Attilio aveva addirittura in programma un periodo di volontariato in Bolivia con Medici senza Frontiere, e un training a Cleveland, Stati Uniti, presso un istituto altamente specializzato. Strana una vita così pianificata e dinamica per un'aspirante suicida. Grazie all'ostinazione della famiglia, i
l Gip del tribunale di Viterbo ha dato mandato al pm di far eseguire, entro tre mesi, l'esame del Dna su alcuni mozziconi di sigarette e sugli strumenti chirurgici trovati su un tavolo nell'abitazione di Attilio Manca. (ANSA) In particolare il Gip ha disposto che il Dna venga confrontato con quello di Angelo Porcino, un uomo residente a Barcellona Pozzo di Gotto, città natale di Attilio Manca, dove vivono tuttora i suoi genitori. Angelo Porcino, secondo il legale della famiglia Manca, avvocato Fabio Repici, oltre a essere pregiudicato, avrebbe avuto contatti con ambienti mafiosi barcellonesi. Il Gip ha chiesto di verificare la posizione di Porcino in quanto Attilio Manca, dieci giorni prima di morire, avrebbe telefonato ai genitori chiedendo loro informazioni proprio su di lui. Poi avrebbe aggiunto di avere a sua volta ricevuto una telefonata da parte di un suo cugino, Ugo Manca, tecnico radiologo, che gli avrebbe chiesto un appuntamento a nome di Porcino poiché, avrebbe avuto bisogno di un consiglio di carattere medico.

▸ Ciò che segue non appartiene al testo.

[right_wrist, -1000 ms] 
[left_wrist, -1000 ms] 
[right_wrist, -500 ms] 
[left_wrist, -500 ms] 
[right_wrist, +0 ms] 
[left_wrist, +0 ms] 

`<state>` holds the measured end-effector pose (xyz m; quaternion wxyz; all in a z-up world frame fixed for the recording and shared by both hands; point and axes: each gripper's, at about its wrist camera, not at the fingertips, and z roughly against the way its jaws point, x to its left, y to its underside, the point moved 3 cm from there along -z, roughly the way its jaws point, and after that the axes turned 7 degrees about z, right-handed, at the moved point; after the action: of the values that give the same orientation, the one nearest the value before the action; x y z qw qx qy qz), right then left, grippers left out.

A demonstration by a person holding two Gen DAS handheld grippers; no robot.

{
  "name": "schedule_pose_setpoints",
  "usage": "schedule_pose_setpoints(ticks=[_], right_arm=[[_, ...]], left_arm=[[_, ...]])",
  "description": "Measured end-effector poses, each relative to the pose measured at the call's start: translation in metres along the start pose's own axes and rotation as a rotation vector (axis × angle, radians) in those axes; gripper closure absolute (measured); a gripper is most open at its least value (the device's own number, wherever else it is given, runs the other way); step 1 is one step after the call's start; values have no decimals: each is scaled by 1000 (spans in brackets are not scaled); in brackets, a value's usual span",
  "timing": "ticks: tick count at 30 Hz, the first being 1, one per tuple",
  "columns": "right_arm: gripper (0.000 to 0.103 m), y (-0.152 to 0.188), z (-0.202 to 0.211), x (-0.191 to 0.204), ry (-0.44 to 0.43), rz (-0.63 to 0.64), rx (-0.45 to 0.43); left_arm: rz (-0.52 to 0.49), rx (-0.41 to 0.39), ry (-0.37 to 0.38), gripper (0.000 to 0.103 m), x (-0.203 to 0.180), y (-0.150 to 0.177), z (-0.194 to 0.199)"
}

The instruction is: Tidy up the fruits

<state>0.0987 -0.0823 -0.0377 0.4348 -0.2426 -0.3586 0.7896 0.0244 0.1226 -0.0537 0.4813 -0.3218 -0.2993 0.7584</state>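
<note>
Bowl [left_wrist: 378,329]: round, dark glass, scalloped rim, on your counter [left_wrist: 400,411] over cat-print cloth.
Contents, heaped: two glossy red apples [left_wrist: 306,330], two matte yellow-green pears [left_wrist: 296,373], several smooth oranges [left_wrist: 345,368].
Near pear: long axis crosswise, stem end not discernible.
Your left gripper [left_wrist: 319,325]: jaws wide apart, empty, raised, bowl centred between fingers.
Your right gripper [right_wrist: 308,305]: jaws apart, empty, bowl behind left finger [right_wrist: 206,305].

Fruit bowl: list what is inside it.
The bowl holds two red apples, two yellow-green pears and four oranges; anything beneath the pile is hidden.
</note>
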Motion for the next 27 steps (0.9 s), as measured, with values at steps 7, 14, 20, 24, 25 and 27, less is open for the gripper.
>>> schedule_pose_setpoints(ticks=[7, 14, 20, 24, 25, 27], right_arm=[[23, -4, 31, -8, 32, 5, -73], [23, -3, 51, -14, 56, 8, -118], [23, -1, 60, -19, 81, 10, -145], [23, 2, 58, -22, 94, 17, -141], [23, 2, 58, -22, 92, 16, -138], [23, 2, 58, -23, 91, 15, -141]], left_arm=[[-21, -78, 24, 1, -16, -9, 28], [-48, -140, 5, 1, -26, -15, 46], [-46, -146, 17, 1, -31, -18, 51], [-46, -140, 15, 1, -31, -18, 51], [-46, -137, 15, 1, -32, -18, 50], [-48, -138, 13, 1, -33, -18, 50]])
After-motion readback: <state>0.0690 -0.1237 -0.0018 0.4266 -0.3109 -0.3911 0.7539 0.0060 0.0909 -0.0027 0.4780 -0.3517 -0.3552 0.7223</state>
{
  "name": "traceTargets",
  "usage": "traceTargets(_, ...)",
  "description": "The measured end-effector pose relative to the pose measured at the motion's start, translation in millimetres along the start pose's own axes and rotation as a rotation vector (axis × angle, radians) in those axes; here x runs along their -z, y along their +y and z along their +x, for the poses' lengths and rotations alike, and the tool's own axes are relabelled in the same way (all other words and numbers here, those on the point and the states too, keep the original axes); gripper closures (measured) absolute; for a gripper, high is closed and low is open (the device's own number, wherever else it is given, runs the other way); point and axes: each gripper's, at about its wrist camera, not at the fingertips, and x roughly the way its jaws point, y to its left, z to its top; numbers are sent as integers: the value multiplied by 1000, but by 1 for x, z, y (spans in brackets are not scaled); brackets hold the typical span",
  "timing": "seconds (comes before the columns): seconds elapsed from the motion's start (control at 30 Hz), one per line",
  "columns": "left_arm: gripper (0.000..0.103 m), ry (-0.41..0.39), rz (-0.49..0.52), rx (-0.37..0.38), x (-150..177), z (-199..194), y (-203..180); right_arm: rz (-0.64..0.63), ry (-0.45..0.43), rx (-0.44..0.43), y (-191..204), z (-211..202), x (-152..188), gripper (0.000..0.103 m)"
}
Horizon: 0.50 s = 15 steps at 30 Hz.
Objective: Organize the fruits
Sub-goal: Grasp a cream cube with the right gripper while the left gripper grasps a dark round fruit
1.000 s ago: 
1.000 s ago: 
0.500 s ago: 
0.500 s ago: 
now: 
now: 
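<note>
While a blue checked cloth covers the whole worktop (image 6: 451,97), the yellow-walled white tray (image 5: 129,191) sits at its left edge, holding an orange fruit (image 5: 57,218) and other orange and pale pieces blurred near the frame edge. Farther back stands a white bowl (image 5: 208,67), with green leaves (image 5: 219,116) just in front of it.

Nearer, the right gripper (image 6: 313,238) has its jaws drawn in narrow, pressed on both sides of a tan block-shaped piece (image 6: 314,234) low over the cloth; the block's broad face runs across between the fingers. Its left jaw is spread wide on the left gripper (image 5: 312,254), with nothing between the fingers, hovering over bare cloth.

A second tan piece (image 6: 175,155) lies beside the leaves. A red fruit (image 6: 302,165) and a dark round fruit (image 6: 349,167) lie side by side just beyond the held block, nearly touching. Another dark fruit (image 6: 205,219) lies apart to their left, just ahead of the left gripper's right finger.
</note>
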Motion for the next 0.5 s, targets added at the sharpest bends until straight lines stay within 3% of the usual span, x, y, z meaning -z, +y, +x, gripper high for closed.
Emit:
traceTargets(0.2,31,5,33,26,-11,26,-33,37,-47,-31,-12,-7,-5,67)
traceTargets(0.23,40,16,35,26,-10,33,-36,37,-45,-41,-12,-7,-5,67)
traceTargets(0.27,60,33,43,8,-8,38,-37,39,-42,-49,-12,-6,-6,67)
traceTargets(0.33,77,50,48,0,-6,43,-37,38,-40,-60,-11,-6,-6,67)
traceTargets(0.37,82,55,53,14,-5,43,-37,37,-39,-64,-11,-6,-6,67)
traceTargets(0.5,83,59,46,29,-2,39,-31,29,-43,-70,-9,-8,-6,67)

L'eventuale presenza a Viterbo di Porcino, secondo il legale, potrebbe imprimere una svolta decisiva alle indagini nel senso indicato dai genitori di Attilio Manca.

Nel senso che il medico non si sarebbe affatto suicidato e che nella sua morte potrebbe aver avuto un ruolo la malavita barcellonese.